◆ Your goal ◆
All lines before the one containing "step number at", plus that line itself, are to be printed exactly as they appear below.

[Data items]
↓

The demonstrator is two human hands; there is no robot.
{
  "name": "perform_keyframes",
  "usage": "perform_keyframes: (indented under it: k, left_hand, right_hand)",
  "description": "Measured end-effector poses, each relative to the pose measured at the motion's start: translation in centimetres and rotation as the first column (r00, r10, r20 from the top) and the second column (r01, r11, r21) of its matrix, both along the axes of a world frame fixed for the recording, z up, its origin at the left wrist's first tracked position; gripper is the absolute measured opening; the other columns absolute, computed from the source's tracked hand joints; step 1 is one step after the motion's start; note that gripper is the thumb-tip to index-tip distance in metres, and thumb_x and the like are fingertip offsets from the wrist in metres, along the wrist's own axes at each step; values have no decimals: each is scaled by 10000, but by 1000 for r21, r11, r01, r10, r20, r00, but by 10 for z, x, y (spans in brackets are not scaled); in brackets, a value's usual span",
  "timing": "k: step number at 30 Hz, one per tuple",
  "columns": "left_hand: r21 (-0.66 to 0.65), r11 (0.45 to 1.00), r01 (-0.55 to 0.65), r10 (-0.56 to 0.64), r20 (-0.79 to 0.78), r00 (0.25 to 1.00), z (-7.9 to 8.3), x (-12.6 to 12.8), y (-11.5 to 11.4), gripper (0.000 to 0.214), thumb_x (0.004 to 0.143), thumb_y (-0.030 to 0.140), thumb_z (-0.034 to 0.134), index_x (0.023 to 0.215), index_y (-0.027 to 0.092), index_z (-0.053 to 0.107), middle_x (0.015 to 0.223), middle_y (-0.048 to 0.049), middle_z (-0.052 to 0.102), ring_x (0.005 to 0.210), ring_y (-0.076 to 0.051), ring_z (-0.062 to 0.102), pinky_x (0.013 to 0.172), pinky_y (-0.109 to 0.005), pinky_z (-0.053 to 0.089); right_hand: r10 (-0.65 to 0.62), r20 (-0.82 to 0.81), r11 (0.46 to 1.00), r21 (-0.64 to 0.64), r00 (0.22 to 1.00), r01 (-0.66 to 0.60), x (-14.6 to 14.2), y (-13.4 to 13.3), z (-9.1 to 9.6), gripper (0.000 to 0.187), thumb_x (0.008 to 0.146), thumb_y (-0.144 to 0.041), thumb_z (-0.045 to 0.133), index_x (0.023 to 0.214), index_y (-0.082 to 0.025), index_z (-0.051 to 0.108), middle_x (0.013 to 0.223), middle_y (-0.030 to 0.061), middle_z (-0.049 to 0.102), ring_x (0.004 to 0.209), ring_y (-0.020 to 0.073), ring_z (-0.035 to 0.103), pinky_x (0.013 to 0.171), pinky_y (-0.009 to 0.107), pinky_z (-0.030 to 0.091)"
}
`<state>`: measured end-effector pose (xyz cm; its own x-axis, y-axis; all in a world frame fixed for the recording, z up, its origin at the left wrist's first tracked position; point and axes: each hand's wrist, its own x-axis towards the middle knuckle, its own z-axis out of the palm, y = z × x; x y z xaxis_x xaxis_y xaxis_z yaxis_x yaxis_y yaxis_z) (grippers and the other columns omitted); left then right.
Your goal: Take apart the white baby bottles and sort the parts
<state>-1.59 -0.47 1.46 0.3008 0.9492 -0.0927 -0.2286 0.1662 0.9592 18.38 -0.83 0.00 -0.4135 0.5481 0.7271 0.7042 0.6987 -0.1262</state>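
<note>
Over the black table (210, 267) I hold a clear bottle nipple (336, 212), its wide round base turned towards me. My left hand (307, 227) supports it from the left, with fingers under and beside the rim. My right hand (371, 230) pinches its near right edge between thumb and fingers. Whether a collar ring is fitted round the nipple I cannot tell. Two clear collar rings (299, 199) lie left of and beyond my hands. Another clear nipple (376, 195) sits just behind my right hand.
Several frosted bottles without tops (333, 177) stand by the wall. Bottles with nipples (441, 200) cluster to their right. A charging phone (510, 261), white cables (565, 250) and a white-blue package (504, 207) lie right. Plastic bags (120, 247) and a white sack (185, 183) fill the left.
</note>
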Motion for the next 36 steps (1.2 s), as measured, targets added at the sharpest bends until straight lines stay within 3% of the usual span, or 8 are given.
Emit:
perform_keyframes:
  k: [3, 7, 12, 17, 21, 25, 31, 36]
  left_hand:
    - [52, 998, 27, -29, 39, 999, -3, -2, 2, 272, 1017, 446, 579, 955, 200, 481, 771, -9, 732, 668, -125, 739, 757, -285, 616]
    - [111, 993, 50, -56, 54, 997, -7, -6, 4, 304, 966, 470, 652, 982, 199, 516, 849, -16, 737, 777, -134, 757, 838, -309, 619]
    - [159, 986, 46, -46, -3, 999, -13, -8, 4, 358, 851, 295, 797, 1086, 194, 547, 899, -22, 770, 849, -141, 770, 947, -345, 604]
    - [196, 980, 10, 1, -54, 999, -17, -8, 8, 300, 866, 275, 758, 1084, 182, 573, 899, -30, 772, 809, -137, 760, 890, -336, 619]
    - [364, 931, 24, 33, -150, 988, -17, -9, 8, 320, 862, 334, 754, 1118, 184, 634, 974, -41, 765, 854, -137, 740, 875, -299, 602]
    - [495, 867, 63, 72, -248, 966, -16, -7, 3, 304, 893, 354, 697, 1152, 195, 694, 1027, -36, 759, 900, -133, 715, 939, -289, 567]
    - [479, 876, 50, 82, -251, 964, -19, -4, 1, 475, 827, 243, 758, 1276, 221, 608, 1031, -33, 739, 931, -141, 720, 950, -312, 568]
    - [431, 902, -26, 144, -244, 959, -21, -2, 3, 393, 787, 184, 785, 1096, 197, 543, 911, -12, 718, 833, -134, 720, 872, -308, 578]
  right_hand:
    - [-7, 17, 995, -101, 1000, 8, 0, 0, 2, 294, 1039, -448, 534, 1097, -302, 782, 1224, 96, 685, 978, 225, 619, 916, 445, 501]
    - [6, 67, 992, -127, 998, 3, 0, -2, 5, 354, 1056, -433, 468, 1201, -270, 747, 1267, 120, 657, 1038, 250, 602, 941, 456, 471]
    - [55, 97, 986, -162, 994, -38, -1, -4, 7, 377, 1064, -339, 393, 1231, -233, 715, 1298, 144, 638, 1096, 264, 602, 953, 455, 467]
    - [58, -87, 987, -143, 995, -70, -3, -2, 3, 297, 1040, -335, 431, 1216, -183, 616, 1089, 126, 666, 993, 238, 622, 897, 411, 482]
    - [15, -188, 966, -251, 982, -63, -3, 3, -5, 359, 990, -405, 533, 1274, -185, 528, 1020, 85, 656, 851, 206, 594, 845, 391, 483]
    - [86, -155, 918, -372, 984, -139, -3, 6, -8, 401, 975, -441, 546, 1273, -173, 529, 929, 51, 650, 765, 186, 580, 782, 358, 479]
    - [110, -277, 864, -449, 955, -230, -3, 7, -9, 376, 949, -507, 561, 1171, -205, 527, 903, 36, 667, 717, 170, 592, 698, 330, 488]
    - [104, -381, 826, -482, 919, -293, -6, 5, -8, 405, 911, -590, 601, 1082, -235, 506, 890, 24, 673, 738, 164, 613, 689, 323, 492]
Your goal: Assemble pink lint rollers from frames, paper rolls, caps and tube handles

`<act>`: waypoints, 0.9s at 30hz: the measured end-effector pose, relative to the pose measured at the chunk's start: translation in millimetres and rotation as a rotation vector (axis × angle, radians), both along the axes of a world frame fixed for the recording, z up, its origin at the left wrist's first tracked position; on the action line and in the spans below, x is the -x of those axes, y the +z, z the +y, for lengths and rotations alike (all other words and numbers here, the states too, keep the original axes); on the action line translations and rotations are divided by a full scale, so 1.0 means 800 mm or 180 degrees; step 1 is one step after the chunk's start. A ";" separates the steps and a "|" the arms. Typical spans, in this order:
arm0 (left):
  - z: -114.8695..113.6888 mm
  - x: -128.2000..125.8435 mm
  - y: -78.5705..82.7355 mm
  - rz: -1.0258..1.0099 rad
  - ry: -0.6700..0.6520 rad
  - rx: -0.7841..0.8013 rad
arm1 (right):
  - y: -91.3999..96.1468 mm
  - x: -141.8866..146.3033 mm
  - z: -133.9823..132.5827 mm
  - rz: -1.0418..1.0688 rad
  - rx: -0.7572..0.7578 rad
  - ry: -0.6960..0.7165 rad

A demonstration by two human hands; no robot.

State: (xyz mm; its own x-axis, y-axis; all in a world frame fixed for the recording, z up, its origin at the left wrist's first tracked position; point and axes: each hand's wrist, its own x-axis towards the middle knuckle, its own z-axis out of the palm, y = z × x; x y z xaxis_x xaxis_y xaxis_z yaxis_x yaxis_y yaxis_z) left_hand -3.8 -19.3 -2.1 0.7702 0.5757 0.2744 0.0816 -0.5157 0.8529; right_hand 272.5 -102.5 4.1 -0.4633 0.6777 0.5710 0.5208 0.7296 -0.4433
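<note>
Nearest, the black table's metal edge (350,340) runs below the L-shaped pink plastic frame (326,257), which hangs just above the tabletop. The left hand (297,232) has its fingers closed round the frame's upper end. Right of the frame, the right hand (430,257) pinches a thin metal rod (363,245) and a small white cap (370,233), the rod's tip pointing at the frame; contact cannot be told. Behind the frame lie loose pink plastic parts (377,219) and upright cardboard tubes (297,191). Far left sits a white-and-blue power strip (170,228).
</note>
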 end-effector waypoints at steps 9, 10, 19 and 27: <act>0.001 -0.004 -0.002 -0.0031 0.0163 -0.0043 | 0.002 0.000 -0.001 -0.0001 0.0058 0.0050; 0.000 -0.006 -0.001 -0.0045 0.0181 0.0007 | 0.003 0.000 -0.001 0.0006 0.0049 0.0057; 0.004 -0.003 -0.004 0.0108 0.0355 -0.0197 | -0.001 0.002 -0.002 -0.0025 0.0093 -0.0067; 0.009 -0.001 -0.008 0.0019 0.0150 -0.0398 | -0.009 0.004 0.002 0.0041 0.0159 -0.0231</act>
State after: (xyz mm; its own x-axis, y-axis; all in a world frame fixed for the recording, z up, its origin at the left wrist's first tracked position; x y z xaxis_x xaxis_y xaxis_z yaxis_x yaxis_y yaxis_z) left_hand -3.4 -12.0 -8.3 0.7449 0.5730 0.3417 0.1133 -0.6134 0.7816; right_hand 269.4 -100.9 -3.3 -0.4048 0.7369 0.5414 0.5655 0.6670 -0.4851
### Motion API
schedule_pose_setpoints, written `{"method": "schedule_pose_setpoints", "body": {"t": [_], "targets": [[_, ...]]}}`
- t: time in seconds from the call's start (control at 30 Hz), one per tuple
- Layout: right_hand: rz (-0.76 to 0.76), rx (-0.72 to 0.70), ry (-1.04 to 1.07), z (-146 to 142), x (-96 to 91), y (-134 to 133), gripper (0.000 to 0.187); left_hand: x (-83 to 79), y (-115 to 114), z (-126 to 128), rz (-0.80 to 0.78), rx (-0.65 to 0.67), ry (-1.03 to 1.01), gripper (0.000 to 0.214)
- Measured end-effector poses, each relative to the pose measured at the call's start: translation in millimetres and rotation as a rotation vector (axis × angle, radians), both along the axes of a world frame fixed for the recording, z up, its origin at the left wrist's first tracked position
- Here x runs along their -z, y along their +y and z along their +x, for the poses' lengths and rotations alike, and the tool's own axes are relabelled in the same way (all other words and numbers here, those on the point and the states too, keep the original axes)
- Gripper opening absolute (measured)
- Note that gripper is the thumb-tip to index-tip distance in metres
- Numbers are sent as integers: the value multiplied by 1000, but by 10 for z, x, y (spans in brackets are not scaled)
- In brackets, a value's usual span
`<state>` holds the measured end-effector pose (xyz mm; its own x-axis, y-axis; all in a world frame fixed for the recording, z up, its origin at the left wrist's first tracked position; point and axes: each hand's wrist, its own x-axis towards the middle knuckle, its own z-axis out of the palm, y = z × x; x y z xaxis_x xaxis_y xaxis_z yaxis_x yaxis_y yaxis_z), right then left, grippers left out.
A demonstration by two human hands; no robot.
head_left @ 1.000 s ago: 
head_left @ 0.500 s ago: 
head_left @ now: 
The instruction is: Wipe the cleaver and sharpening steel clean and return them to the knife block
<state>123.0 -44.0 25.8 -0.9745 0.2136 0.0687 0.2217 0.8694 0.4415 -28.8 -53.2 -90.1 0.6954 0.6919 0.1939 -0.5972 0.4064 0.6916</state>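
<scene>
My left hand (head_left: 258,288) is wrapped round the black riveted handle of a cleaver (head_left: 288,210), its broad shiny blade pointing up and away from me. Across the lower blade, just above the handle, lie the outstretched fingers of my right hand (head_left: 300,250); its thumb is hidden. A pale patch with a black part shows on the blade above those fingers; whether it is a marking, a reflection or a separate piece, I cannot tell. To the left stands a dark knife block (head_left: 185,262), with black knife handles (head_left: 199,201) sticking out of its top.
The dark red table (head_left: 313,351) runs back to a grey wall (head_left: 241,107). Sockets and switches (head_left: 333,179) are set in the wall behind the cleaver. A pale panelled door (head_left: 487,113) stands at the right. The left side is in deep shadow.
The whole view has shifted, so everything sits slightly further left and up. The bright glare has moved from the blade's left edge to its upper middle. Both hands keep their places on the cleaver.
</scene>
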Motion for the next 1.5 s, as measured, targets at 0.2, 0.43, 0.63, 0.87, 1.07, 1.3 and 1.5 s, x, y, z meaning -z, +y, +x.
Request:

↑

◆ Output of the task ◆
The demonstrator is two human hands; there is no robot.
{
  "name": "perform_keyframes",
  "usage": "perform_keyframes: (indented under it: k, left_hand, right_hand)",
  "description": "Measured end-effector poses, each relative to the pose measured at the motion's start: translation in centimetres and rotation as the first column (r00, r10, r20 from the top) and the second column (r01, r11, r21) of its matrix, both along the axes of a world frame fixed for the recording, z up, its origin at the left wrist's first tracked position; gripper is the absolute measured opening; the other columns absolute, computed from the source's tracked hand joints; step 1 is one step after the motion's start; note that gripper is the thumb-tip to index-tip distance in metres, and thumb_x and the like are fingertip offsets from the wrist in metres, along the wrist's own axes at each step; values have no decimals: each is scaled by 10000, but by 1000 for r21, r11, r01, r10, r20, r00, but by 10 for z, x, y (spans in brackets are not scaled); in brackets, a value's usual span",
  "timing": "k: step number at 30 Hz, one per tuple",

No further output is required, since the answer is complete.